Rbio-06. clinical and molecular predictors of radiation responsiveness in meningiomas: a multicenter retrospective cohort study

BACKGROUND Aside from surgery, radiotherapy (RT) remains the only standard of care treatment for meningiomas. However, few studies have identified clinical/molecular biomarkers associated with responsiveness to RT and the optimal timing of RT after surgery remains controversial. We aimed to assess outcomes in a large multi-institutional cohort of RT-treated meningiomas to identify clinical factors and DNA methylation and RNA expression markers associated with progression-free survival (PFS) post-RT. METHODS Patients with intracranial meningiomas who underwent treatment with fractionated RT between 1997-2018 were included. DNA-methylation using the Illumina 850K EPICArray and RNA-sequencing were performed on tumours with sufficient tissue.
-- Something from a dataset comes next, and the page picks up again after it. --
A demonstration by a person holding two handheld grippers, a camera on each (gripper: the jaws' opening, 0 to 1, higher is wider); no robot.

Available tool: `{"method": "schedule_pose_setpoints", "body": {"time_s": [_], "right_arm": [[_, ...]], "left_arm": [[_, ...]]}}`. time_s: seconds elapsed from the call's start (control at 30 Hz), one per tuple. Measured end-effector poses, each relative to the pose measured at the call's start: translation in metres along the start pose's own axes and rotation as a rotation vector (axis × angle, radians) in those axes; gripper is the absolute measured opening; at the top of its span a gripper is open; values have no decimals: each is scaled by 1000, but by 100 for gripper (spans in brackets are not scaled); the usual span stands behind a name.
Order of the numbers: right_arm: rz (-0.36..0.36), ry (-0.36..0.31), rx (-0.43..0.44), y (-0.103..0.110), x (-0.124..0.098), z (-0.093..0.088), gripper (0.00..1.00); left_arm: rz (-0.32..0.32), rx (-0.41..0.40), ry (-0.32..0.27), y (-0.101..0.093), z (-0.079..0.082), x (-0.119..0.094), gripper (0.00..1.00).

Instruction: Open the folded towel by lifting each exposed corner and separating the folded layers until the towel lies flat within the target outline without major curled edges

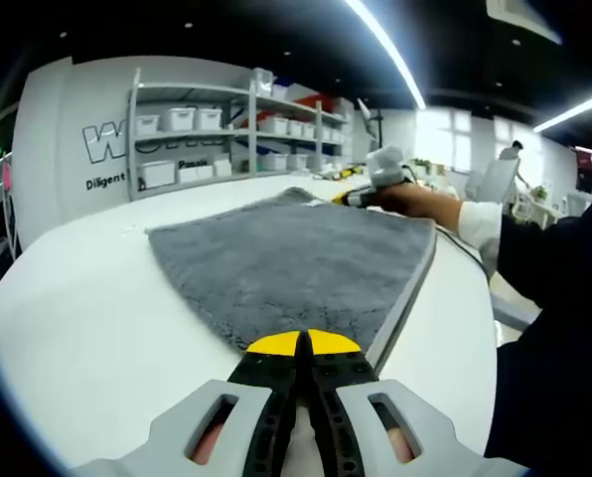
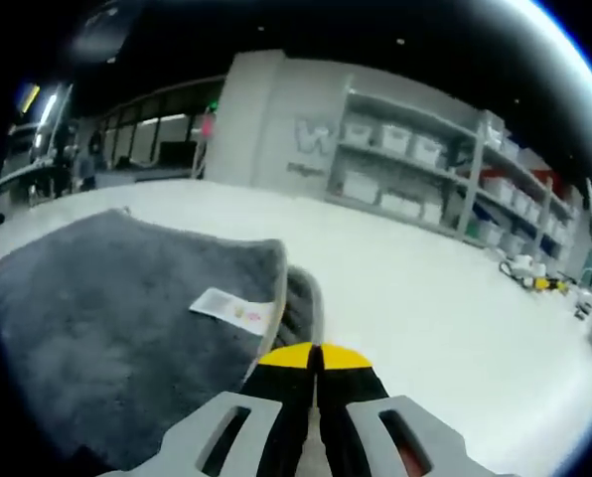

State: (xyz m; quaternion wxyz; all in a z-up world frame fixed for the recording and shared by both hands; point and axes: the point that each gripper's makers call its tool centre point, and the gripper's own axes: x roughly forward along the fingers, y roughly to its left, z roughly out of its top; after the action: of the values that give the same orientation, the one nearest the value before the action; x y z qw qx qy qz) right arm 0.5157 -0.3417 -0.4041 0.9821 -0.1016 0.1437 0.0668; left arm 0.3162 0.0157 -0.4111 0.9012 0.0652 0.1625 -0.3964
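We read "Diligent" on the far wall (image 1: pixel 105 182). Both the left gripper (image 1: pixel 303 343) and right gripper (image 2: pixel 317 356) are closed on opposite corners of the grey towel (image 1: pixel 286 263), spread on the white desk (image 1: pixel 87 308).

Wall lettering (image 1: pixel 105 142): beyond my left tool I read a large "W", the rest hidden by shelving.
Smaller line (image 1: pixel 105 183): "Diligent".
Towel label (image 2: pixel 232 307): ahead of my right tool, print too small to read.
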Motion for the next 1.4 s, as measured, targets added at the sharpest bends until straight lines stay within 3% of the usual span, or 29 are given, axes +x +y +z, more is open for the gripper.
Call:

Primary endpoints were radiographic recurrence of progression and time to progression from the time of RT completion. RESULTS 404 meningiomas were included for analysis. Of these, 167 (41.3%) recurred post-RT, usually within 5-years of RT. Previous RT to the meningioma, having a WHO grade 3 meningioma, and older age at diagnosis were independently associated with poorer PFS post-RT. Following propensity score matching, patients that received adjuvant RT had significantly better PFS post-RT compared to those that received salvage RT after recurrence (p=0.04). DNA methylation on 220 of these meningiomas segregated tumours into two distinct methylation groups (RT-resistant and RT-sensitive) based on unsupervised consensus clustering. DNA methylation were able to independently predict PFS post-RT better than all clinical factors. Differential RNA-expression analysis of these groups showed up-regulation of pathways involved in chromosome segregation and mitotic cell cycle and down-regulation of fatty acid metabolism pathways in RT-resistant meningiomas. CONCLUSION While there are a paucity of clinical factors that can reliably predict a meningioma’s response to RT, DNA methylation and RNA expression biomarkers may aid in differentiating RT-resistant meningiomas from RT-sensitive tumours. Patients that receive adjuvant RT may have prolonged PFS post-RT compared to those that receive salvage RT only after recurrence has already occurred.